Burton & Fisher Model Portfolios
Given the continued backdrop of volatility in the markets over Q4, it is important to have a spread of investments to minimise the investment risk and our model portfolios are constructed in order to give access to a wide range of leading fund managers operating in the different sectors around the world. Typically, our portfolios consist of 15 or more collective investment funds and each fund is monitored on a regular basis, in particular to assess the continued suitability of each fund. This entails monitoring the investment performance and volatility of each active fund, in order to assess that they remain competitive and have that potential to enhance longer term returns.
For example, the cumulative performance of the Burton & Fisher model portfolio 5 over the five- year period to 31st December 2018 is shown below. The portfolio is suitable for a person with a low medium investment risk profile. Whilst not insulated from the recent volatility in markets, the portfolio has made a respectable return and has outpaced sectors average over period shown. The FTSE 100 index, which consists of many international companies is also shown for comparison.
Unless specified otherwise, the performance figures shown in this report are supplied by FE Analytics and only serve to show how the portfolio and wider markets have performed in the past. The past performance data above is based solely on the current allocation of funds and does not reflect changes in funds and allocation over time. Past Performance is not a reliable indicator of future results and the value of investments is not guaranteed and may go up or down. Returns shown above are after fund management charges, but before financial advice and product charges, other charges and taxes where relevant. Price total return performance figures are calculated on a bid price to bid price basis (mid to mid for OEICs) with net income (dividends) reinvested. Performance figures are shown in Sterling unless specified otherwise
Asset Allocation is based on long-established and well-proven mathematical principles, it involves achieving the correct balance of assets in your portfolio. The universe of investment funds available for you to invest into are categorised under different asset classes depending on their particular focus. Different types of assets have different performance characteristics, so it is very important to allocate the right mixture of funds to your portfolio so that, over time, the peaks and troughs of their performance balance each other out meeting your particular risk and reward expectations.

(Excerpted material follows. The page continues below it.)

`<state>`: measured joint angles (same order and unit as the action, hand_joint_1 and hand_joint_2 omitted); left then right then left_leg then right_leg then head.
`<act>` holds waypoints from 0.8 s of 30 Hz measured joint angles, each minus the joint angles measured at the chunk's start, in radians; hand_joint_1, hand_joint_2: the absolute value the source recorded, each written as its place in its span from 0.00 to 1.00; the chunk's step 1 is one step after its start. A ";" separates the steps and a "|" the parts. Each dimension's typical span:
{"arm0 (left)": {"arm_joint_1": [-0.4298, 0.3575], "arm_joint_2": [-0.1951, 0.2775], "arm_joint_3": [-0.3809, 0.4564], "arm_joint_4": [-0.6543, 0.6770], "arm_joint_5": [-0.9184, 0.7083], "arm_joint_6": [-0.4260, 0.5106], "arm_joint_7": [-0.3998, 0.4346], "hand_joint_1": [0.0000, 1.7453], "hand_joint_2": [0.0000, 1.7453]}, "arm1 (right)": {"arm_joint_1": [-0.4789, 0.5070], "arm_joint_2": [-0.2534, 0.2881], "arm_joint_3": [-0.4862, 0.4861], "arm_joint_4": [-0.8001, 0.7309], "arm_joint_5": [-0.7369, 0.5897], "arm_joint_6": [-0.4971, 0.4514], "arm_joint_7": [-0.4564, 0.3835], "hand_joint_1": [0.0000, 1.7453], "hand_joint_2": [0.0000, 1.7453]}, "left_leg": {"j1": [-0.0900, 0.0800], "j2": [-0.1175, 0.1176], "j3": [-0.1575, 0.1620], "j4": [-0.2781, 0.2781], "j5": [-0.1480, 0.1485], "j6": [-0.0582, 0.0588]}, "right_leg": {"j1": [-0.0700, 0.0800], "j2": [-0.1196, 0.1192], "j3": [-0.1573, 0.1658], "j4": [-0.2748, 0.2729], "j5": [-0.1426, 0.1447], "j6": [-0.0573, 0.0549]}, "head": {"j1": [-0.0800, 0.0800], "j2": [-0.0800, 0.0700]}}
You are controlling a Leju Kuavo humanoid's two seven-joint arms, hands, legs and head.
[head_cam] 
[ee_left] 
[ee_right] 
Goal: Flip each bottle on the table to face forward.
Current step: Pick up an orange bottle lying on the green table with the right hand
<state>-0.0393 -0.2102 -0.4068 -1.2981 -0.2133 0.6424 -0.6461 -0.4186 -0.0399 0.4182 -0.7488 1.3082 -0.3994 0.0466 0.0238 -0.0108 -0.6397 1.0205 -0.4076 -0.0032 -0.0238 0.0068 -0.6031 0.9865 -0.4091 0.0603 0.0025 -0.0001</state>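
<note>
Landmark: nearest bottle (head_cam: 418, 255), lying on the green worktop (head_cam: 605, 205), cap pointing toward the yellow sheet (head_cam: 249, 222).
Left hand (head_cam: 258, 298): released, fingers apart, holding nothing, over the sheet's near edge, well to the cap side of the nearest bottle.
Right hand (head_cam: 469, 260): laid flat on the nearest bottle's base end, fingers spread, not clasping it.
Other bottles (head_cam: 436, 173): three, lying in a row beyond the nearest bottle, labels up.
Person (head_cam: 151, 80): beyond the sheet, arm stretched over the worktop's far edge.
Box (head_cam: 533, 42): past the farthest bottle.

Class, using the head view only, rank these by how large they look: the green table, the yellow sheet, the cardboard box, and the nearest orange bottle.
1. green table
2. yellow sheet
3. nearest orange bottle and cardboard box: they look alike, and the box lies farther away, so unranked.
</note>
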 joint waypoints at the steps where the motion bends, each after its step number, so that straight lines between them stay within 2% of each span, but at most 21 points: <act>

Burton and Fisher reviews the asset allocation for our clients on a quarterly basis, any changes that we are recommending to the rebalancing of your investment strategy will be communicated to you for your approval. Given the recent volatility in the markets, we are monitoring events closely and will communicate any significant tactical changes to portfolio allocations as part of our ongoing review service.
The current asset allocation of the Burton & Fisher Model 5 portfolio is shown in the chart below.
Source: Dynamic Planner 31.12.2018
Burton & Fisher Financial Services is authorised and regulated by the Financial Conduct Authority (FCA) in the conduct of investment business. This document is not investment research and you should not treat this guide as a recommendation to buy, sell or trade in any of the investments, sectors or asset classes mentioned. Some of the market commentary has been provided by a selection of our preferred fund managers.
The value of any investment and the income from it is not guaranteed and can fall as well as rise, so that you may not get back the amount originally invested. Past performance is not a reliable indicator of future results.